Belfast’s first maternity hospital was established in 1794 due to the efforts of a small group of philanthropists.

They opened in a house rented to them by the Belfast Charitable Society at 25 Donegall Street.

The aim of the hospital was to aid labouring ‘indigent females’ by providing accommodation, food and medical supervision during childbirth

Rev. John Clark, curate of St. Anne’s Belfast, and Mrs Martha McTier, the wife of Samuel McTier and sister of Dr William Drennan, have been attributed as the founders of this institution.

The hospital was funded by subscribers and donations.

In 1830, a new hospital, ‘a commodious building’, was built ‘at the upper-end of Donegall Street’.

It was run by a committee of ‘Ladies’ for much of its time. Martha McTier was elected as the first Secretary ‘to her surprise’.

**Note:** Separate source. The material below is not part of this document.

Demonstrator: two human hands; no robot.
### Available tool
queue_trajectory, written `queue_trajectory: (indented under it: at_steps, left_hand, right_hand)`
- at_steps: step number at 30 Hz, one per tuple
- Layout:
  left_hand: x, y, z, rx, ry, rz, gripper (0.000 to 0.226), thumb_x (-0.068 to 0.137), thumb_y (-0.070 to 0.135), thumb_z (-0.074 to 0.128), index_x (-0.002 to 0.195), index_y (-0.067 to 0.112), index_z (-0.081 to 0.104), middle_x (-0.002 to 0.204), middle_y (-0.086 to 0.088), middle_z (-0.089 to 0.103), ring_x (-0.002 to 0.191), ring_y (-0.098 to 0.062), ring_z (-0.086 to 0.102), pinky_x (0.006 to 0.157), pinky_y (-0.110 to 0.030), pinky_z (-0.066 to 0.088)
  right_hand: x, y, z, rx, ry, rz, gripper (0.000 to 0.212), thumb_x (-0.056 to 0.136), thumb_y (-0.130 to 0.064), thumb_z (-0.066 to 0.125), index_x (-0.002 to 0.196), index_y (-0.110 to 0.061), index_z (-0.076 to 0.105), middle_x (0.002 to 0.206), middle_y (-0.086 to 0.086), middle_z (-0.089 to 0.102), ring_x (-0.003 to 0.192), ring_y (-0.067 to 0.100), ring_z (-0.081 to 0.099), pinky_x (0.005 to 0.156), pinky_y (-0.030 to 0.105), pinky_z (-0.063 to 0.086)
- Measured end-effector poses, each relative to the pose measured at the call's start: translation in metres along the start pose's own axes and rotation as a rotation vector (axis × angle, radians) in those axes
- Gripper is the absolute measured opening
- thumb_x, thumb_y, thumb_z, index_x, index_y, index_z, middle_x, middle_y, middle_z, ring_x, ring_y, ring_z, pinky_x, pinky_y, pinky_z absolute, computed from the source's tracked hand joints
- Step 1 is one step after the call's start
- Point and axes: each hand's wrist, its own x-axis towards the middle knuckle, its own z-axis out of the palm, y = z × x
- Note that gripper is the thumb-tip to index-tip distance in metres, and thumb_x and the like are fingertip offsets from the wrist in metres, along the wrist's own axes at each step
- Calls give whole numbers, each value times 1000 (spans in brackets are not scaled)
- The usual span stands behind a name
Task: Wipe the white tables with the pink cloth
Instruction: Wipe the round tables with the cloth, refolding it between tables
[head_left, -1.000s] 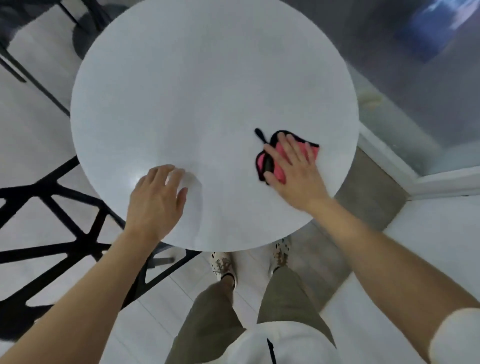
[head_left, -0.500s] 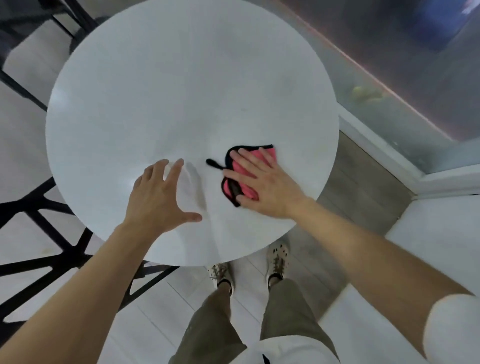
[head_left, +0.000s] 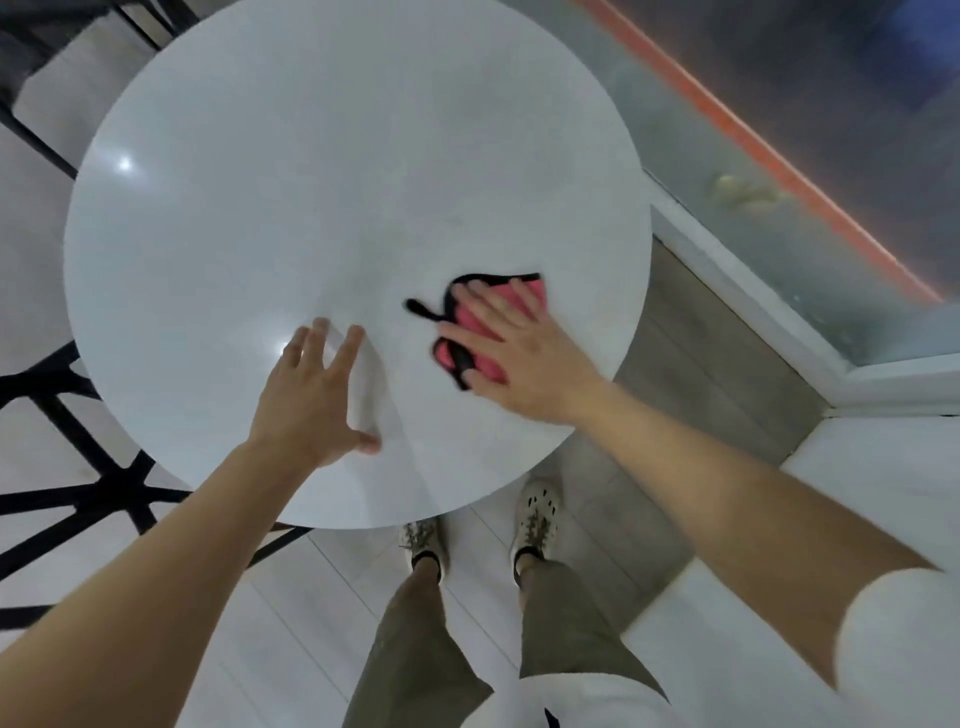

The committee hired only three employees to work in the hospital overseeing its daily operations. These people were a housekeeper, midwife, and a maidservant. Three doctors, Dr Robert Stephenson, Dr McCluney and Dr Thompson, provided their services to the hospital but seem.

To gain admission, patients were required to produce a ticket that could only be distributed by committee members to subscribers who donated five shillings or more. These subscribers could recommend patients to attend. In 1832, a ruling was made that only married women could be admitted to the hospital which probably excluded many women who were the most in need of its services.

The hospital remained on this site until 1903 when a new facility opened in Townsend Street, west Belfast.